• [Action item]: None of the images should appear in your copy. Transcribe the data in full.

• [Input data]:
§ §
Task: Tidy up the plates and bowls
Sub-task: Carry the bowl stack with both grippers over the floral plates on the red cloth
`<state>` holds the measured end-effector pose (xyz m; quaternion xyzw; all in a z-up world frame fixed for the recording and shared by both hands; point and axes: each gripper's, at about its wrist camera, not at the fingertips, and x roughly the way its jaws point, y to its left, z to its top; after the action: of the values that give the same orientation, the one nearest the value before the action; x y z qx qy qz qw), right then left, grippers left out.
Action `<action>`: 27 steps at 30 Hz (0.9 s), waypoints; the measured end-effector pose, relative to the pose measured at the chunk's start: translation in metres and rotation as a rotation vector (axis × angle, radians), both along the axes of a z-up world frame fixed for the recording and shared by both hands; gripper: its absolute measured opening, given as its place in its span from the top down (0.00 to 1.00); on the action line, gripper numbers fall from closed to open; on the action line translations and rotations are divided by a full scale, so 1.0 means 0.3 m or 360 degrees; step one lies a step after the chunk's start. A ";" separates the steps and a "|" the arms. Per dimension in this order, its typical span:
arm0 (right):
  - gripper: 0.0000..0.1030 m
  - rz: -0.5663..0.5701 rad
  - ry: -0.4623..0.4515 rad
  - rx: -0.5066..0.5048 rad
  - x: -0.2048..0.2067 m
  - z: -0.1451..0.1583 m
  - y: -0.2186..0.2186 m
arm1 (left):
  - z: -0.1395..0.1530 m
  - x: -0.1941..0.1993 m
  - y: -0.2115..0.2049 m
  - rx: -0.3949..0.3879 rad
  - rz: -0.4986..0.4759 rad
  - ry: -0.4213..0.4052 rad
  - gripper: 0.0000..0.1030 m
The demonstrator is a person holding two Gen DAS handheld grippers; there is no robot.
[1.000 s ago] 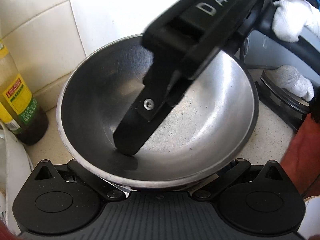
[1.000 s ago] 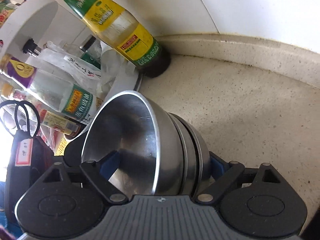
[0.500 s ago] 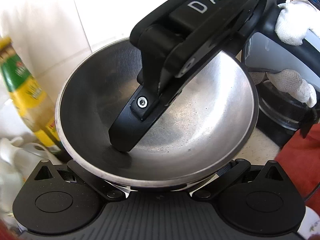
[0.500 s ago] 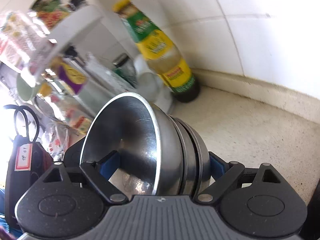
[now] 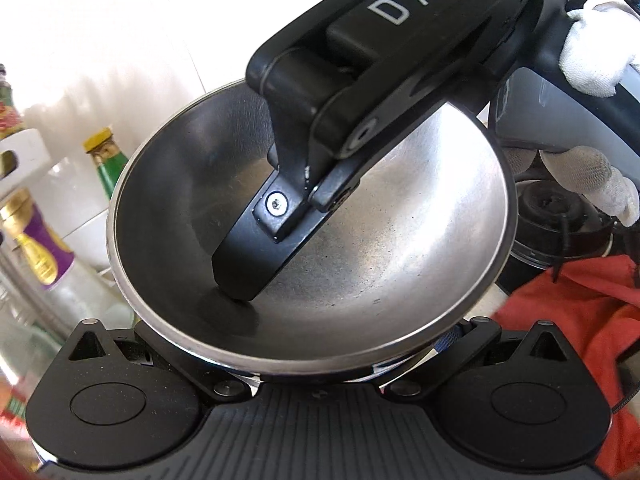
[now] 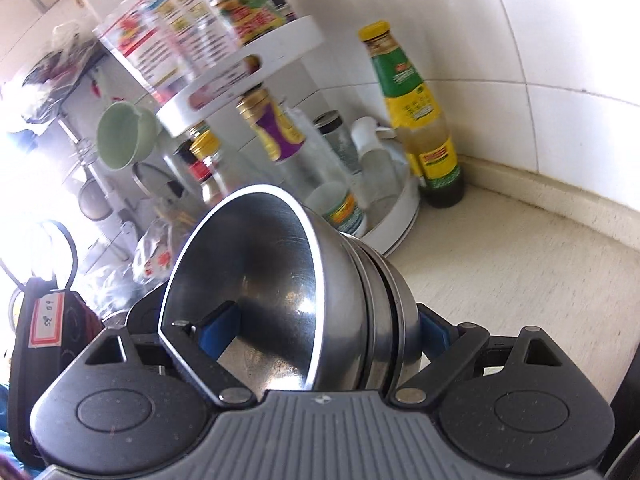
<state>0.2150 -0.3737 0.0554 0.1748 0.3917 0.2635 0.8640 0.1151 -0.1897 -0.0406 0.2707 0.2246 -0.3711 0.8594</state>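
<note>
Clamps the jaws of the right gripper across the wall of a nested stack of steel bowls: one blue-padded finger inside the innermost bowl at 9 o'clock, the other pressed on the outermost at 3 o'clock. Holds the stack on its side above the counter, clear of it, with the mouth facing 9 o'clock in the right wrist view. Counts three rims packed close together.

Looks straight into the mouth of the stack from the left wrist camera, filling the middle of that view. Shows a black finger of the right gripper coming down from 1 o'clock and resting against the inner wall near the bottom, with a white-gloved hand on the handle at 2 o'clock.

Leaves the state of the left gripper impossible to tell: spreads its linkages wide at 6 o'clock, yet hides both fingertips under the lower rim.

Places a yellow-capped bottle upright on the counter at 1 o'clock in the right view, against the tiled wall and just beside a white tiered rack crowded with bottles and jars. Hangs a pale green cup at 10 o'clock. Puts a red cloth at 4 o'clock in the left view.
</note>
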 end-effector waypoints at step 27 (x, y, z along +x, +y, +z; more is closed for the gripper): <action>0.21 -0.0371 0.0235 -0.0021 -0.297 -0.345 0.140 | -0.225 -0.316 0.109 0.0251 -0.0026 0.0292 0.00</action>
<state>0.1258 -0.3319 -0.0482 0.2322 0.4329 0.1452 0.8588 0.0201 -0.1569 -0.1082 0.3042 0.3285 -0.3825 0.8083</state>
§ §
• [Exercise result]:
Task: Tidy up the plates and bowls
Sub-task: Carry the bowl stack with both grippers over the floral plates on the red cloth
`<state>` holds the measured end-effector pose (xyz m; quaternion xyzw; all in a z-up world frame fixed for the recording and shared by both hands; point and axes: each gripper's, at about its wrist camera, not at the fingertips, and x roughly the way its jaws point, y to its left, z to its top; after the action: of the values that give the same orientation, the one nearest the value before the action; x y z qx qy qz qw), right then left, grippers left out.
Action `<action>`: 27 steps at 30 Hz (0.9 s), waypoints; the measured end-effector pose, relative to the pose measured at the chunk's start: translation in metres and rotation as a rotation vector (axis × angle, radians), both along the axes of a z-up world frame fixed for the recording and shared by both hands; gripper: its absolute measured opening, given as its place in its span from the top down (0.00 to 1.00); on the action line, gripper numbers fall from closed to open; on the action line translations and rotations are divided by a full scale, so 1.0 means 0.3 m or 360 degrees; step one lies a step after the chunk's start. A ";" separates the steps and a "|" the arms. Per dimension in this order, its typical span:
arm0 (right):
  - gripper: 0.0000..0.1030 m
  - rz: -0.5663..0.5701 rad
  - ry: -0.4623..0.4515 rad
  - rx: -0.5066..0.5048 rad
  - x: -0.2048..0.2067 m
  - z: -0.1451..0.1583 m
  - y: -0.2186..0.2186 m
arm1 (left):
  - z: -0.1395..0.1530 m
  - x: -0.1941..0.1993 m
  - y: -0.2115..0.2049 m
  - rx: -0.3949..0.3879 rad
  - rz: -0.4986..0.4759 rad
  - ry: -0.4213..0.4052 rad
  - gripper: 0.0000..0.1030 m
The demonstrator is a person holding two Gen DAS handheld grippers; there is no robot.
[1.000 s ago] 
[1.000 s ago] 
[0.500 s ago] 
[0.500 s ago] 
[now] 
[now] 
<state>0.2150 -0.3737 0.0554 0.1748 0.3917 0.2635 0.8640 0.1151 -0.1897 -0.0406 0.2707 0.2246 -0.3711 0.8594</state>
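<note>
Clamps the jaws of the right gripper across the wall of a nested stack of steel bowls: one blue-padded finger inside the innermost bowl at 9 o'clock, the other pressed on the outermost at 3 o'clock. Holds the stack on its side above the counter, clear of it, with the mouth facing 9 o'clock in the right wrist view. Counts three rims packed close together.

Looks straight into the mouth of the stack from the left wrist camera, filling the middle of that view. Shows a black finger of the right gripper coming down from 1 o'clock and resting against the inner wall near the bottom, with a white-gloved hand on the handle at 2 o'clock.

Leaves the state of the left gripper impossible to tell: spreads its linkages wide at 6 o'clock, yet hides both fingertips under the lower rim.

Places a yellow-capped bottle upright on the counter at 1 o'clock in the right view, against the tiled wall and just beside a white tiered rack crowded with bottles and jars. Hangs a pale green cup at 10 o'clock. Puts a red cloth at 4 o'clock in the left view.
</note>
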 end-effector waypoints at step 27 (x, y, z along +x, +y, +z; more is closed for the gripper): <action>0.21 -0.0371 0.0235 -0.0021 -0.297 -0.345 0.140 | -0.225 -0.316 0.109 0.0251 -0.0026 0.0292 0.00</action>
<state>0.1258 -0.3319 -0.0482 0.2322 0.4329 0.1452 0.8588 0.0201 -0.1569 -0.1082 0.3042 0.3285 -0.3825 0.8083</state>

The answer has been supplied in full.